YOUR INSTRUCTIONS »
Give back the lines below verbatim, omitting all pictures.

RECORDED INFORMATION »
^^^^^^^^
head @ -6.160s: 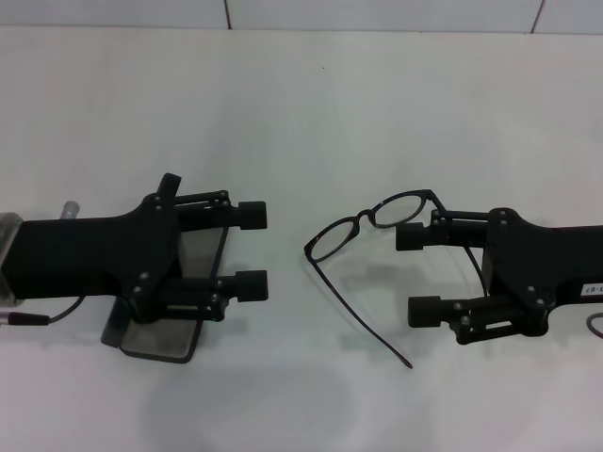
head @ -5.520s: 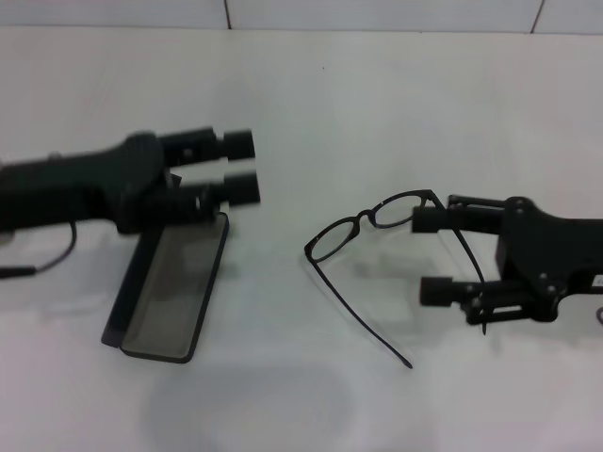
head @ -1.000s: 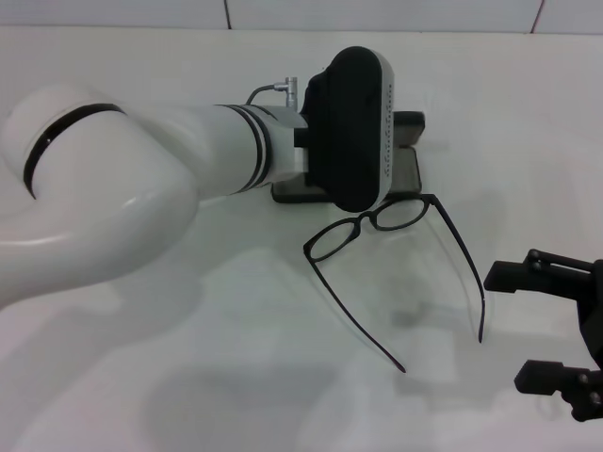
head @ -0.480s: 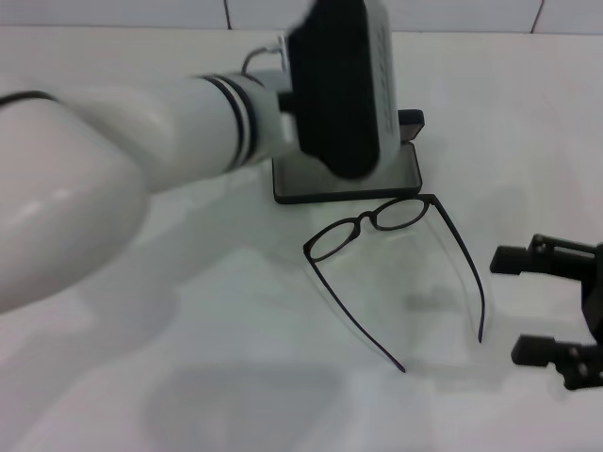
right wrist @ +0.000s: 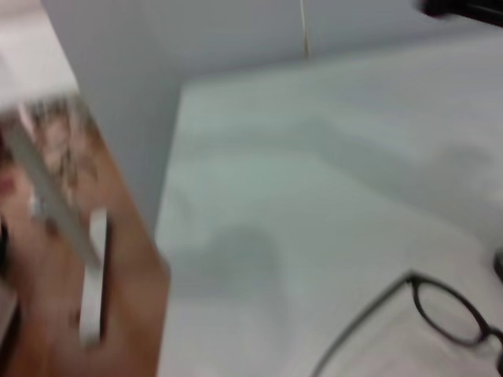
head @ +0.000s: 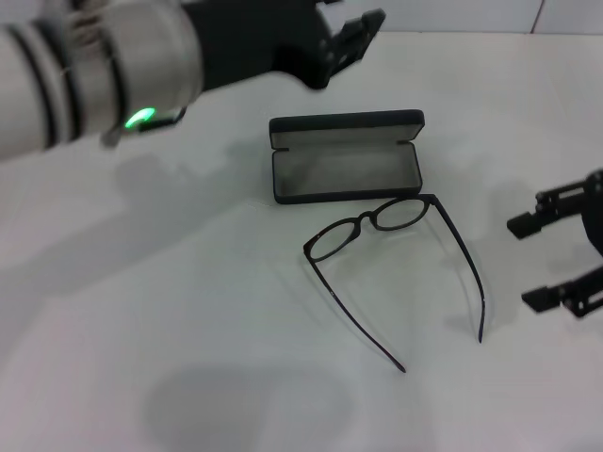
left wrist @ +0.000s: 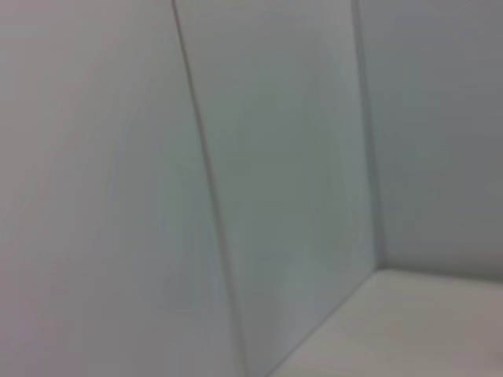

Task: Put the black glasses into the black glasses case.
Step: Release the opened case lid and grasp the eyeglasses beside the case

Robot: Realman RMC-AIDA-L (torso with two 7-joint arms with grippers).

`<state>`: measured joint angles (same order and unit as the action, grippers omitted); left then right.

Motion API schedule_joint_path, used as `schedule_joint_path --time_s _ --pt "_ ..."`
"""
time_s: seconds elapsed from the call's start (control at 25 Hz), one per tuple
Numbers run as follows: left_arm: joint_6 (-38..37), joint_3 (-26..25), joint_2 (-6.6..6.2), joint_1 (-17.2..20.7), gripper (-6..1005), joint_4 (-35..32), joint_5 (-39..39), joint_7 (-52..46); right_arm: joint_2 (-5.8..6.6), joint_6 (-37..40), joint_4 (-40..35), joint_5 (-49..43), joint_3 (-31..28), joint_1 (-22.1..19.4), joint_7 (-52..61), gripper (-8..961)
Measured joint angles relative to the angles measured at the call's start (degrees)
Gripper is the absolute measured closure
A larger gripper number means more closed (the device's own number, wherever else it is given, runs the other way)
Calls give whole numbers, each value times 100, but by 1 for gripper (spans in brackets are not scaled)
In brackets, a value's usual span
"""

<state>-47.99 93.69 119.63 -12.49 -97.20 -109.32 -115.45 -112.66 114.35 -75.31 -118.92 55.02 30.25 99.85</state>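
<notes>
While the black glasses case (head: pixel 345 155) lies open on the table (head: pixel 236 311), lid raised on its far side and grey lining showing, the black glasses (head: pixel 396 259) rest just in front of it, lenses nearest the case and nearly touching its front wall, both temple arms unfolded toward me. My right gripper (head: pixel 558 259) hangs at the table's right edge, well apart from the frame, its two fingers spread and holding nothing. My left gripper (head: pixel 347 38) is lifted above and behind the case; it looks parted and empty, though motion blur leaves that uncertain. The step in hand, as I judge it, is the pick-up: I should close on the bridge or a lens rim, not a slim temple, which would likely flex or pivot, then lower the frame level into the lining.
</notes>
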Motion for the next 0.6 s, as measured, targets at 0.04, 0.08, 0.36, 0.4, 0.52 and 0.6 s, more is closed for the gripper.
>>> schedule_joint_path --time_s 0.04,0.08,0.36,0.4,0.52,0.6 --pt "-244 -179 3 90 584 129 507 262 10 88 -49 -316 -3 286 129 129" --pt "-589 -397 4 183 587 328 1114 570 21 143 -60 -514 -4 513 194 129" --pt "-3132 -1689 3 260 664 2678 3429 2412 111 94 366 -1650 241 1834 244 146" --pt "-3399 -1869 2 253 680 3006 3585 2645 94 4 498 -1815 303 2059 240 156" --pt "-4313 -2469 -18 155 727 3975 3844 3401 -23 -299 686 -2131 546 2427 223 174" --pt "-4739 -2892 -41 95 762 4540 3823 3697 -108 -488 709 -2282 851 2566 222 175"
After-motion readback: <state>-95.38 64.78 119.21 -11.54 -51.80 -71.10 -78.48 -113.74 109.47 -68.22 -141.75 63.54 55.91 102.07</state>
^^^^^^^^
WRITTEN SOLUTION »
head @ -6.160s: 
head @ -5.520s: 
head @ -1.000s: 
head @ -0.480s: 
right wrist @ +0.000s: 
head @ +0.000s: 
left wrist @ +0.000s: 

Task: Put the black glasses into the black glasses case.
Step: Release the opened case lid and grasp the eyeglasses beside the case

Robot: Realman RMC-AIDA-L (torso with two 7-joint arms with grippers).

`<state>`: measured joint angles (same order and unit as the action, grippers omitted); left then right.

Motion API schedule_joint_path, used as `schedule_joint_path --time_s _ --pt "_ ..."`
"""
time_s: seconds elapsed from the call's start (control at 25 Hz), one per tuple
Numbers run as follows: left_arm: joint_6 (-38..37), joint_3 (-26..25), joint_2 (-6.6..6.2), joint_1 (-17.2..20.7), gripper (-6..1005), joint_4 (-35..32), joint_5 (-39..39), joint_7 (-52..46); right_arm: joint_2 (-5.8..6.6), joint_6 (-37..40), joint_4 (-40..35), joint_5 (-49..43), joint_3 (-31..28), joint_1 (-22.1..19.4), joint_7 (-52..61), gripper (-8..961)
Measured joint angles relative to the angles measured at the call's start (degrees)
Gripper is the absolute measured closure
A larger gripper number means more closed (the device's own number, wherever else it is given, runs the other way)
Calls give whole numbers, each value times 100, but by 1 for gripper (spans in brackets are not scaled)
In brackets, a value's usual span
"""

<state>-47.99 93.69 119.63 -12.49 -97.20 -109.32 -115.45 -112.66 114.35 -75.31 -118.92 55.02 30.25 99.85</state>
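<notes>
While the black glasses case (head: pixel 345 155) lies open on the table (head: pixel 236 311), lid raised on its far side and grey lining showing, the black glasses (head: pixel 396 259) rest just in front of it, lenses nearest the case and nearly touching its front wall, both temple arms unfolded toward me. My right gripper (head: pixel 558 259) hangs at the table's right edge, well apart from the frame, its two fingers spread and holding nothing. My left gripper (head: pixel 347 38) is lifted above and behind the case; it looks parted and empty, though motion blur leaves that uncertain. The step in hand, as I judge it, is the pick-up: I should close on the bridge or a lens rim, not a slim temple, which would likely flex or pivot, then lower the frame level into the lining.
</notes>
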Motion for the next 0.6 s, as measured, targets at 0.04, 0.08, 0.36, 0.4, 0.52 and 0.6 s, more is closed for the gripper.
>>> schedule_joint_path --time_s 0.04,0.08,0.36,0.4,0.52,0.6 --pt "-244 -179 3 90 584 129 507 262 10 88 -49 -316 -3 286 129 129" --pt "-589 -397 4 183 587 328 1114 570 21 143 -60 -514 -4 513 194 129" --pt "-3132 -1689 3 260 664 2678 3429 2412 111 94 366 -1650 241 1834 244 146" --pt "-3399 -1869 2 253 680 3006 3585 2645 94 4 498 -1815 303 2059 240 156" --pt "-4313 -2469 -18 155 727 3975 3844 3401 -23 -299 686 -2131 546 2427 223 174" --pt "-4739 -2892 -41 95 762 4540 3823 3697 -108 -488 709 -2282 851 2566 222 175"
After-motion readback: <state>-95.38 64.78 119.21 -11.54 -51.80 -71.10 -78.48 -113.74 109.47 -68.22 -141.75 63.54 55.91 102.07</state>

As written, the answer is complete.